DIRECTIONS FOR THIS TASK –
Repeat the whole listing below with nothing added or dropped.

THE DATA –

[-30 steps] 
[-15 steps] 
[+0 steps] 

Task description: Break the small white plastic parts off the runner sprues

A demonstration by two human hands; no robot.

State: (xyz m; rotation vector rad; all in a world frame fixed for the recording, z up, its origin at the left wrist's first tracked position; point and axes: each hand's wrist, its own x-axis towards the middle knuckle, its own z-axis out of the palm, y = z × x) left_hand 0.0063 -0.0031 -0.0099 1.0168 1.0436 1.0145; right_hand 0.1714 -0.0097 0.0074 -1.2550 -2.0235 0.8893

WORKED SOLUTION –
[-30 steps] 
[-15 steps] 
[+0 steps] 

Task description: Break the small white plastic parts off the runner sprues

A demonstration by two human hands; no robot.

State: (xyz m; rotation vector rad; all in a world frame fixed for the recording, z up, its origin at the left wrist's first tracked position; point and axes: each hand's wrist, its own x-axis towards the middle knuckle, its own z-axis out of the palm, y = z × x) left_hand 0.0063 -0.0031 -0.0099 1.0168 1.0436 1.0145; right_hand 0.1714 -0.0097 0.0074 -1.2550 -2.0235 0.8893

With this output, the exercise is done.